FOMAは好調、利益は減少~ドコモ第1四半期
ドコモの第1四半期は当初計画通り減収減益。FOMA契約の9割を占める900iシリーズのヒットにより、FOMA契約者数は順調に伸びているが、端末の取得コストやインセンティブ費用の増加、基地局などの設備投資の前倒しにより費用も増加した。
NTTドコモは7月30日、2004年4-6月期の決算を発表した。売上は前年同期比2.5%マイナスの1兆2211億円、税引前利益は17.8%マイナスの2769億円となった。
FOMAの契約数が7月19日に500万を突破するなど、契約者数は順調に伸びているが、ユーザー1人当たりの利用料金(ARPU)が減少したことと、費用の増加(前年同期比3.2%増)が利益を圧迫している。
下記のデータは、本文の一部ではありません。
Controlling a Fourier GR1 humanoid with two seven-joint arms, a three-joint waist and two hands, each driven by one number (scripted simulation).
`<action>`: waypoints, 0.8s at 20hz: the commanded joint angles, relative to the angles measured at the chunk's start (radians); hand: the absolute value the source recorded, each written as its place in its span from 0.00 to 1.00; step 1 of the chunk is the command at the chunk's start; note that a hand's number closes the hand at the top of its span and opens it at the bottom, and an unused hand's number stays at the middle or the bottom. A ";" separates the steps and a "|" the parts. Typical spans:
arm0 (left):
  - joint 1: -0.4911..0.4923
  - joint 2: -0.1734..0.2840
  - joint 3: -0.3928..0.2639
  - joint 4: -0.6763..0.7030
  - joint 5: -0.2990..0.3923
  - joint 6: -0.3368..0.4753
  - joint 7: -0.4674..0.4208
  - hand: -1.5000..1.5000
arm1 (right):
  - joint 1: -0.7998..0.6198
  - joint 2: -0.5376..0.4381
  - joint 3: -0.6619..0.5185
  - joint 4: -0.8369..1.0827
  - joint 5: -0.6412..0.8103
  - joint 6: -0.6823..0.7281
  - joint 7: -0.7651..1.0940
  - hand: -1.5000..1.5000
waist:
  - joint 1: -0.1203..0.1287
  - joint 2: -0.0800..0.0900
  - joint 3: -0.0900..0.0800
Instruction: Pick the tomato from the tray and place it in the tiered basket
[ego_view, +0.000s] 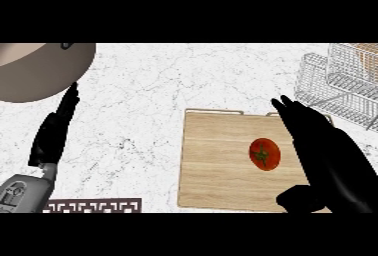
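White marbled counter (192, 80) spreads under my 2 hands. Just left of my right hand's (332, 155) straight, spread fingers (295, 112) lies the tomato (264, 154), red, on the wooden tray (218, 165), close beside them but apart; my thumb (299, 197) hangs near the tray's near edge. Beyond those fingertips, to the right, stands the wire tiered basket (343, 80). My left hand (53, 132) rests open at the left, fingers straight, their tips close by a grey round plate (37, 70).
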 joint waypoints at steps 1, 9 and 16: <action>-0.016 -0.027 -0.017 -0.010 -0.022 0.015 0.038 0.50 | -0.063 0.094 0.051 0.062 0.001 0.110 0.218 0.00 | -0.012 -0.003 0.002; 0.005 -0.015 0.033 0.002 0.005 -0.024 0.019 0.50 | -0.055 0.167 0.100 0.200 0.083 0.116 0.216 0.00 | -0.021 -0.003 0.003; 0.036 -0.003 0.050 -0.071 -0.022 -0.017 0.059 0.50 | -0.026 0.195 0.101 0.178 0.150 0.170 0.208 0.00 | -0.020 -0.006 0.004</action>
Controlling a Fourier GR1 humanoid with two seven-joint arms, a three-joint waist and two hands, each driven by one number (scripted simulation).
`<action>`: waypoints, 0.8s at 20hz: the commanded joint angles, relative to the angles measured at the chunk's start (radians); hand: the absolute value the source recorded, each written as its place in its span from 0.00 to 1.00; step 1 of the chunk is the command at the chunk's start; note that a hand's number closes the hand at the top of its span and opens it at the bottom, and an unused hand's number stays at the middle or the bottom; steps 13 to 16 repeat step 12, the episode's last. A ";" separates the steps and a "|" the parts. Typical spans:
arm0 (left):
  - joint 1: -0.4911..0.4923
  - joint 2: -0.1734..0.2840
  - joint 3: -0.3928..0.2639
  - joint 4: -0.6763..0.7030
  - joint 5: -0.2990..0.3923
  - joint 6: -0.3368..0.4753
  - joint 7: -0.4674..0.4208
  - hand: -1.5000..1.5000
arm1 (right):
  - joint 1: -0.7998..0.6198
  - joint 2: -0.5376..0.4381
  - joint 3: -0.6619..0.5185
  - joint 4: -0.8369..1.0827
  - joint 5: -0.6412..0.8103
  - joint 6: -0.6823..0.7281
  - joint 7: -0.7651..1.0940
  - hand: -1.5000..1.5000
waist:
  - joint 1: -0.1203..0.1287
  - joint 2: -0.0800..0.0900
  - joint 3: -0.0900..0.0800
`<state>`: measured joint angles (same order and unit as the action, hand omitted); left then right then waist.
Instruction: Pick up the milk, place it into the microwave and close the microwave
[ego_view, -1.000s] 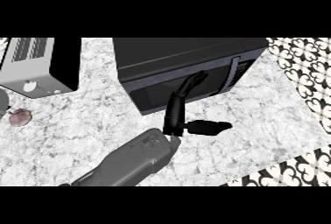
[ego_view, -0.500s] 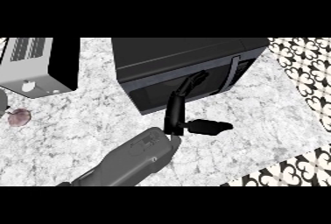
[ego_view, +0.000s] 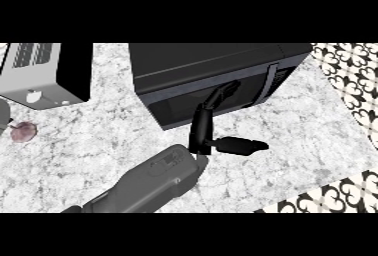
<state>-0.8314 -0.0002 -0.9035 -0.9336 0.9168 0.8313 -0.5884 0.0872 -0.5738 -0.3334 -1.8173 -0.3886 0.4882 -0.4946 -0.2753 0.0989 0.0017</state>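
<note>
Head view, the only one: the left robot hand (ego_view: 201, 132) comes in from the lower edge on a grey forearm and stands spread, its fingers (ego_view: 220, 96) stretched straight up against the microwave (ego_view: 207, 60) door (ego_view: 173, 107), thumb (ego_view: 240, 146) stuck out sideways over the surface (ego_view: 111, 130), pinching nothing. The right robot hand does not show. The milk is nowhere to be seen on the surface; I judge it sits inside the microwave behind the dark door, though the glass gives no look at it. The door seems flat with the front, beside the control strip (ego_view: 277, 80), but whether it has latched cannot be told from above. That is the main risk: if the fingers come away before the latch catches, the door may swing back out and the task is left undone. The fingertips lie high and toward the middle of the door, so a push that slides along the panel could slip off it. A push carried too far could shove the whole microwave back across the surface. The thumb, jutting out low, could snag on the way back. The pale appliance (ego_view: 37, 75) and the small reddish thing (ego_view: 23, 131) lie well apart at the left, out of harm's way
</note>
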 joint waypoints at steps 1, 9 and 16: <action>-0.056 0.000 0.049 0.067 0.036 0.016 -0.001 0.00 | -0.010 -0.001 0.022 0.048 -0.072 0.045 0.026 0.00 | -0.011 0.009 -0.001; -0.057 0.000 0.041 0.087 0.067 0.010 -0.036 0.00 | -0.065 -0.043 0.004 0.119 -0.153 0.090 0.051 0.00 | -0.017 0.009 -0.001; -0.064 0.000 0.039 0.096 0.077 0.009 -0.049 0.00 | -0.076 -0.055 0.004 0.153 -0.179 0.114 0.056 0.00 | -0.015 0.008 0.000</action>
「販売、契約数は順調だが、ファミリー割引の拡大、パケットパックの値下げ、定額制導入などの値下げや、FOMAへの移行が進んだ結果、どうしても費用の前倒しが起こる」と同社副社長の平田正之氏。
好調な端末販売、サービス
4-6月期のデータを見ると、ドコモの端末販売や新料金プランは着実にユーザーに受け入れられている。
FOMAは堅調に増加。4-6月期は、約183万台のFOMA販売数のうち9割を900iシリーズが占めた。900iシリーズは2月に発売してから既に300万契約を突破している(7月23日の記事参照)。2005年3月末の契約者数目標1060万に向けて着実に伸びている。
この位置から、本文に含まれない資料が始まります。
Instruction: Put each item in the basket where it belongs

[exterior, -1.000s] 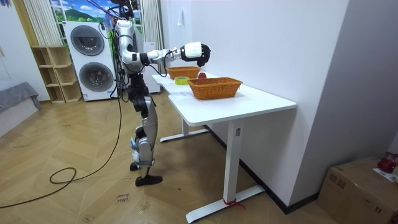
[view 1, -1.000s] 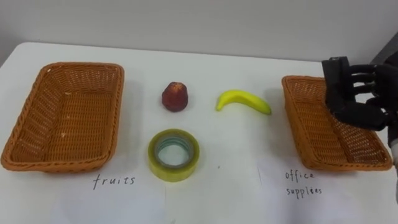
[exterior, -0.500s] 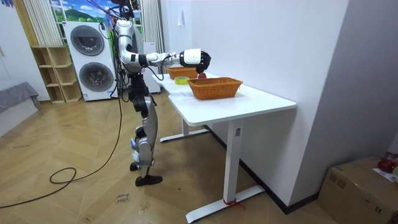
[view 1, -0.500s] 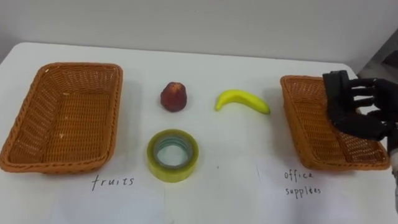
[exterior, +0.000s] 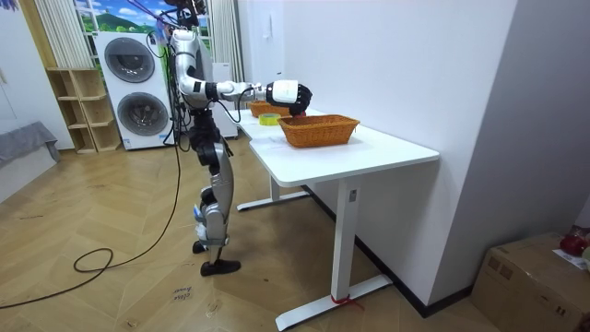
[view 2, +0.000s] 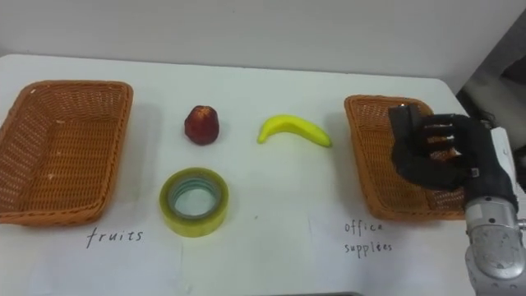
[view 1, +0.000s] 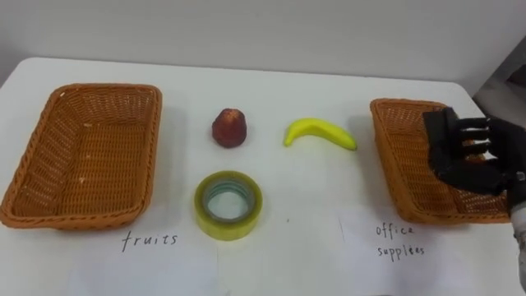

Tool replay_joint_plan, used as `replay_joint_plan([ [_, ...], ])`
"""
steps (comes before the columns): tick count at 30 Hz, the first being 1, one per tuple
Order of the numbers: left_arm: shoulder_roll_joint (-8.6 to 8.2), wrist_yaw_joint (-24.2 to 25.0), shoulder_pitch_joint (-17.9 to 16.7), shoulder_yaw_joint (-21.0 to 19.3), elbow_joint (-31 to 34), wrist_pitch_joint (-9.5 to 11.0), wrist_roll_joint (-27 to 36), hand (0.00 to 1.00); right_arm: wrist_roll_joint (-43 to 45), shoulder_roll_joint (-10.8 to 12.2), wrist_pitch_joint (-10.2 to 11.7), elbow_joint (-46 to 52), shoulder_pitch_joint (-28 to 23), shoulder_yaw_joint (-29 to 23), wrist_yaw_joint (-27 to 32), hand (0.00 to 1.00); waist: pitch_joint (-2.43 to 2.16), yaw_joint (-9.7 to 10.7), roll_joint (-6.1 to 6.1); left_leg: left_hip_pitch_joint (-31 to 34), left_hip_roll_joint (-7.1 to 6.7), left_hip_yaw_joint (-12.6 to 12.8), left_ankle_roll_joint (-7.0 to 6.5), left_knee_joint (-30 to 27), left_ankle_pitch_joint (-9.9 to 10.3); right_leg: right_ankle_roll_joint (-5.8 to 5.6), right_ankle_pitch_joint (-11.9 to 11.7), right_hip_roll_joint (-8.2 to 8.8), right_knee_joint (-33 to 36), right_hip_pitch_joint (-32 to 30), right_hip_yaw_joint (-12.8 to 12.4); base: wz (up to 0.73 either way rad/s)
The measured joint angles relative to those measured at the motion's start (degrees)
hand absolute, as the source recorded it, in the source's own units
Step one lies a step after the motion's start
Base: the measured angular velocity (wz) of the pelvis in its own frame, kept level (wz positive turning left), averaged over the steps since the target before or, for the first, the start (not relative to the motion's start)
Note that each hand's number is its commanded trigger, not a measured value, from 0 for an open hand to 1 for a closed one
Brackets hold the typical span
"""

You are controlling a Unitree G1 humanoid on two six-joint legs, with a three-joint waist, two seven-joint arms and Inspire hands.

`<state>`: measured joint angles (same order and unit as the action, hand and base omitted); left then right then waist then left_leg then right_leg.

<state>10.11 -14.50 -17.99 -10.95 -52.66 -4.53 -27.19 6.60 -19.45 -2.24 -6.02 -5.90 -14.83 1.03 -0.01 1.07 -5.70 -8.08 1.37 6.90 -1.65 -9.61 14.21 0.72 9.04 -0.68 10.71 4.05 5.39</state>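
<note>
Lower than a second ago, the right hand [view 1: 481, 156] has sunk toward the office-supplies basket [view 1: 394, 156] and now hangs just over its inside, near the far right corner. Its fingers are curled round a dark block [view 1: 438, 131], which juts out toward the basket's middle; what kind of item the block is I cannot tell, nor whether it touches the wicker yet.

Left of that basket, on the white table [view 1: 288, 255], the banana [view 1: 319, 132] lies with its ends curving toward the robot. Further left sits a red fruit [view 1: 230, 127], apart from the banana. Nearer the robot, between the two baskets, a yellow tape roll [view 1: 229, 204] lies flat with its hole upward. The fruit basket [view 1: 82, 156] stands at the table's left end with nothing in it. Handwritten labels are on the table in front of each basket.

From the room view, the robot stands upright at the table's long side with its right arm stretched out level over the nearer basket, washing machines [exterior: 134, 83] behind it.
</note>
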Motion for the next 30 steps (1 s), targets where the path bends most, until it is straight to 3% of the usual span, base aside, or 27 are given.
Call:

パケット定額制「パケ・ホーダイ」は8月には100万契約を突破する見通し(7月28日の記事参照)。年代別に見ると10代・20代の割合が多く、全体の6割を占める。
値下げを行ったパケットパックは、利用率が3.5ポイント上昇。ファミリー割引は2.4ポイント上昇して利用率58%となった。
販売コスト高いFOMA、PDCのARPUも減少
契約者数の伸びは順調だが、FOMA端末の調達コストは高く、販売時のインセンティブ(販売コミッション)もPDCに比べて高い。端末取得原価は、前年同期比で100億円増えて2700億円、代理店手数料も100億円増えて1400億円と、それぞれ増加。50xシリーズなどのインセンティブ費用は、1台当たり3万1000程度だが、FOMAはさらに数千円が上乗せされているためだ。
ユーザー一人当たりの月間利用料金を示すARPUも、大きく減少した。総合ARPUは前年同期比で740円減って、7400円。契約者数の伸びを上回るペースでARPUが減少していることが、費用の増加と共に売上減に結びついている。
とはいえ、大きくARPUが減少したのはPDCのほうで、FOMAに限ってみると、ARPUは9610円から1万240円と上昇している。
減収減益となった4-6月期だが、これは通期の予定に沿ったものだ(5月7日の記事参照)。「売上は堅調に推移している。費用についてもほぼ予定通り」(ドコモ)。